# Brief:
Going down the listing below, print exactly each line from the one with "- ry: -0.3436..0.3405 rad" up to and including the one with "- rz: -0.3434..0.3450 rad", and skip the rest.

# Provided records:
____

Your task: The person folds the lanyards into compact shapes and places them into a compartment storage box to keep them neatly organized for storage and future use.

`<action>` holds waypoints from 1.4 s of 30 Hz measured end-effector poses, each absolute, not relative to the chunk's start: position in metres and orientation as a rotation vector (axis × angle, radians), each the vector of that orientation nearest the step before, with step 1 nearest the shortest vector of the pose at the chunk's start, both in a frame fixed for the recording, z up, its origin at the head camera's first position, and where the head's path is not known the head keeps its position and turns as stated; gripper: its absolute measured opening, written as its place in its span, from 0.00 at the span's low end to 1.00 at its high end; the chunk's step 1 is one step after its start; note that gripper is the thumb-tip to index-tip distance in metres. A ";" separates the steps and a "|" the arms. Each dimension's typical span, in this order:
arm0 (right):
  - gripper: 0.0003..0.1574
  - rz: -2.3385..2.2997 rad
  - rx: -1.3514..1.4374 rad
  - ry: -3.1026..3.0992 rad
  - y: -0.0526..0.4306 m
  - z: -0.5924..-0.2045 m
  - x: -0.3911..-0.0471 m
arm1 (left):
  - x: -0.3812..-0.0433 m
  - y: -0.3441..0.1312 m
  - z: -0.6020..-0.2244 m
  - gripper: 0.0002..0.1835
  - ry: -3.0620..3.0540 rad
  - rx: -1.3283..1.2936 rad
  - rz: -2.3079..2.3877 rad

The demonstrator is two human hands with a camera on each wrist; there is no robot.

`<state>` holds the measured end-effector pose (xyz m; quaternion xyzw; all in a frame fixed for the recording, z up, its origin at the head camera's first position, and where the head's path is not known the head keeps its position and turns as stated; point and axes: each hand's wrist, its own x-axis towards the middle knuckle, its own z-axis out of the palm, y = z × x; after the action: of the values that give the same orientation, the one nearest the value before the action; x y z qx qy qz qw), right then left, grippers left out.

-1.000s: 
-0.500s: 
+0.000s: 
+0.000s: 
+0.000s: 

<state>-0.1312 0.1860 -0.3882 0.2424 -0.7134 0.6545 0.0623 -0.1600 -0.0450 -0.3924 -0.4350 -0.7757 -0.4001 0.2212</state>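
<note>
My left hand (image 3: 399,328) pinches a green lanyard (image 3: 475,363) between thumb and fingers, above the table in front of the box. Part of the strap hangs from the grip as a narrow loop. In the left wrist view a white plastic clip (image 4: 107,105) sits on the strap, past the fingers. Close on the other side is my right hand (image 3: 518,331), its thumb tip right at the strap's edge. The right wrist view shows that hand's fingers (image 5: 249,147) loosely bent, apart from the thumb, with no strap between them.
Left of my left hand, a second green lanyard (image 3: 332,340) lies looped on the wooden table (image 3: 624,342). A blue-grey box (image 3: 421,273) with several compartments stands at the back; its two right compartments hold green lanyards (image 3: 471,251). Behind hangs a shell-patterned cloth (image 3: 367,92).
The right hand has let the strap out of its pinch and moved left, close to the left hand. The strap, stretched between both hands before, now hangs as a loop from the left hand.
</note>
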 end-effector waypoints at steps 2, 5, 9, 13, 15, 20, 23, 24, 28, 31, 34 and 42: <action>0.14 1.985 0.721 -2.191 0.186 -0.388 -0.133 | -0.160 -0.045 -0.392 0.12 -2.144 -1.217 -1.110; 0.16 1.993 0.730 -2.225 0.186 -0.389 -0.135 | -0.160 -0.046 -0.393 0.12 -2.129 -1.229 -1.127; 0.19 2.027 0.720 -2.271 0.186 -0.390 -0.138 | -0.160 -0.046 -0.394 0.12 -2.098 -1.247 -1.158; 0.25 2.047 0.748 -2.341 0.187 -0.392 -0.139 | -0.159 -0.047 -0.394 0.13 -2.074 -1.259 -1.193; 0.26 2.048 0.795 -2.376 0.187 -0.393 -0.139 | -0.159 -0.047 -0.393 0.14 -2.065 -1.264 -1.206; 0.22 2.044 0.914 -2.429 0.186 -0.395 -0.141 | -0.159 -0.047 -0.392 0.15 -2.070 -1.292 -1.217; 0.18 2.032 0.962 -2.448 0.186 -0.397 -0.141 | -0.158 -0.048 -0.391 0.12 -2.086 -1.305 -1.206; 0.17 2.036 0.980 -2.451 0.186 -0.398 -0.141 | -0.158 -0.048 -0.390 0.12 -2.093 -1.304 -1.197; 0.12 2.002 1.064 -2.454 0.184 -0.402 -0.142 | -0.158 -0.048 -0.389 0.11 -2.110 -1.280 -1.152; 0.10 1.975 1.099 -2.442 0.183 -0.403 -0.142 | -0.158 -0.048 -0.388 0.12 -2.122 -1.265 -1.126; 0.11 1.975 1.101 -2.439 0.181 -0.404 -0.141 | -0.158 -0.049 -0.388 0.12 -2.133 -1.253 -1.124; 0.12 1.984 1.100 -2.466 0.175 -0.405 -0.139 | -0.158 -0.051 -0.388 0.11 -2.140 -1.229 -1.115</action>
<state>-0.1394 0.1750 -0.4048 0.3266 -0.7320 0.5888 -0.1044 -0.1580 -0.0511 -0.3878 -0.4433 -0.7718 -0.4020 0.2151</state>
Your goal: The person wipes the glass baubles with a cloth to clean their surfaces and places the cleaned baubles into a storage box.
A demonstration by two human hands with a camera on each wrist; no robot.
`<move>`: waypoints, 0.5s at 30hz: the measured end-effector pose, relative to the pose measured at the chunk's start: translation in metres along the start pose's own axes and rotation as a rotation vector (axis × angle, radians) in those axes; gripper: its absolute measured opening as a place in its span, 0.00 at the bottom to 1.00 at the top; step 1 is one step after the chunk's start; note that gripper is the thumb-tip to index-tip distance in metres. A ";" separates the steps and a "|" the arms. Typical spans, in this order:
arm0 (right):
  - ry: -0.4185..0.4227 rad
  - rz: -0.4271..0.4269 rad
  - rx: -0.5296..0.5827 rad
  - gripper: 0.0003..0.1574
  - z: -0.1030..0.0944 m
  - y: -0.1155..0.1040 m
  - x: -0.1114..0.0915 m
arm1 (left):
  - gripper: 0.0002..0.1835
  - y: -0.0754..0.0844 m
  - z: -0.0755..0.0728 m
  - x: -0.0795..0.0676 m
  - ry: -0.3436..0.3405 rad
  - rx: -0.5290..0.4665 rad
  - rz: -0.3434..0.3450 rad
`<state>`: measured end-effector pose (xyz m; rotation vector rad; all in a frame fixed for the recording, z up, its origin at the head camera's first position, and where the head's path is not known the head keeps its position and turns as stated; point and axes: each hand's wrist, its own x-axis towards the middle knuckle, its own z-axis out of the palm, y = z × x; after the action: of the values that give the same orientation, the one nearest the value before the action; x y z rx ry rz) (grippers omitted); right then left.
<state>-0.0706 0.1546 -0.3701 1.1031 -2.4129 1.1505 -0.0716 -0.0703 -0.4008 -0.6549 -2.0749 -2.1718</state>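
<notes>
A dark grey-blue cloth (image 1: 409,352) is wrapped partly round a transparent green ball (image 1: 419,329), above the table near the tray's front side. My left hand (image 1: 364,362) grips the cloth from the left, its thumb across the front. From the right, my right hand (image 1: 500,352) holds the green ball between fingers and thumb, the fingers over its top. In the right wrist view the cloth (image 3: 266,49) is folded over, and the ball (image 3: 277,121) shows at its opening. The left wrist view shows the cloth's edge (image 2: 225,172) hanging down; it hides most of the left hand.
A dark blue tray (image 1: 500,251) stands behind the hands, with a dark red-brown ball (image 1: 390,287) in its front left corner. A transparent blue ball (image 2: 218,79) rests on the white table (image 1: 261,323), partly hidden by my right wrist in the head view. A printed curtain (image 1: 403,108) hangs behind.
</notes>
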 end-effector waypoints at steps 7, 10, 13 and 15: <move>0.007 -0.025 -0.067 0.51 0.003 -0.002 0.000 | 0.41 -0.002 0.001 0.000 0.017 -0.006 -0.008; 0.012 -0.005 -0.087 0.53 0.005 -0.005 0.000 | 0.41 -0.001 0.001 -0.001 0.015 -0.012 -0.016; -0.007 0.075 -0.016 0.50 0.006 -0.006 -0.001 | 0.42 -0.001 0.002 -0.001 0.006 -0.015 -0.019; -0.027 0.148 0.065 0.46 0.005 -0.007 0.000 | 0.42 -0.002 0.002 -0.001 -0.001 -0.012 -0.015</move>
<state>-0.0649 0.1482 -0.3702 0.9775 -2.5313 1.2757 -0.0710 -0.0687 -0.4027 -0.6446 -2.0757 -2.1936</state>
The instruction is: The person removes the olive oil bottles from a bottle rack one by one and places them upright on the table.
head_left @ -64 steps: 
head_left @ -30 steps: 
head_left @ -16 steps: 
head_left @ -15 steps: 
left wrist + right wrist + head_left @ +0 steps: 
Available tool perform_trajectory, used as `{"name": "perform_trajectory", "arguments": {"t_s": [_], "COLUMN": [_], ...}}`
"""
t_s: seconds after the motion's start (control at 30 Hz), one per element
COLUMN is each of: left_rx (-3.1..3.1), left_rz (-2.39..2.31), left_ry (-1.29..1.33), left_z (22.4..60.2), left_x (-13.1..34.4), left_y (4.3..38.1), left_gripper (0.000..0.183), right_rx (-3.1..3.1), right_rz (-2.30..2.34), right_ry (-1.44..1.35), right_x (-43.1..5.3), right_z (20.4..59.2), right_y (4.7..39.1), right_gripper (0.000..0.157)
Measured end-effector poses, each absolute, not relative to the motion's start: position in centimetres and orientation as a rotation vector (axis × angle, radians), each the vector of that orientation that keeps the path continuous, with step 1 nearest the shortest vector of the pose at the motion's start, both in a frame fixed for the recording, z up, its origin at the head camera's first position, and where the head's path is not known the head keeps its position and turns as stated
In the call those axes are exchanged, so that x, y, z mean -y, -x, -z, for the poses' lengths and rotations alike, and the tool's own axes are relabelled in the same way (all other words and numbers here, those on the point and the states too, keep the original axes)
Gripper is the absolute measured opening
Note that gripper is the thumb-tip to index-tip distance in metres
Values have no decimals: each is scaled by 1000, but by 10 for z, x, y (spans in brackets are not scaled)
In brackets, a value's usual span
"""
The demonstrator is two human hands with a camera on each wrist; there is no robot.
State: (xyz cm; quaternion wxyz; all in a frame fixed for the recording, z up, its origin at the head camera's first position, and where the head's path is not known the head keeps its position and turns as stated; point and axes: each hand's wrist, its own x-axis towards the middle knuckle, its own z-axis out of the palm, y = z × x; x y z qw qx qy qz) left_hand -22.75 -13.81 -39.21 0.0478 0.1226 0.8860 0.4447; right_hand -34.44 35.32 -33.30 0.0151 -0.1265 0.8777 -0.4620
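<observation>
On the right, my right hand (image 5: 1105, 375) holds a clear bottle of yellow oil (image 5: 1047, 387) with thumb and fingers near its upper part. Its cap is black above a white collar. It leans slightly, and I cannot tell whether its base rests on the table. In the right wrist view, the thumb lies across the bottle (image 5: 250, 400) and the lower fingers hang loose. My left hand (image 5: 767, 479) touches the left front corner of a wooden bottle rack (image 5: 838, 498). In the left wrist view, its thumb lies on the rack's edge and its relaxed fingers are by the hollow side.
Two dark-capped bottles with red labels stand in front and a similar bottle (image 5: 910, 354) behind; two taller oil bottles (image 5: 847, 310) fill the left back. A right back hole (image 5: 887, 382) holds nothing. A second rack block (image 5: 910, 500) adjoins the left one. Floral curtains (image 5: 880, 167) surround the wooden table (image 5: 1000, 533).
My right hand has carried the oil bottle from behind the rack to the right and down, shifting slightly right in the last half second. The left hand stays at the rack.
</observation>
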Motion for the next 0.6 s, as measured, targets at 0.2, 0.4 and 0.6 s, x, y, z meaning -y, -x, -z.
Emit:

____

# Response box:
  - ry: -0.3436..0.3405 rad
  - rx: -0.5290..0.4665 rad
  - rz: -0.3434..0.3450 rad

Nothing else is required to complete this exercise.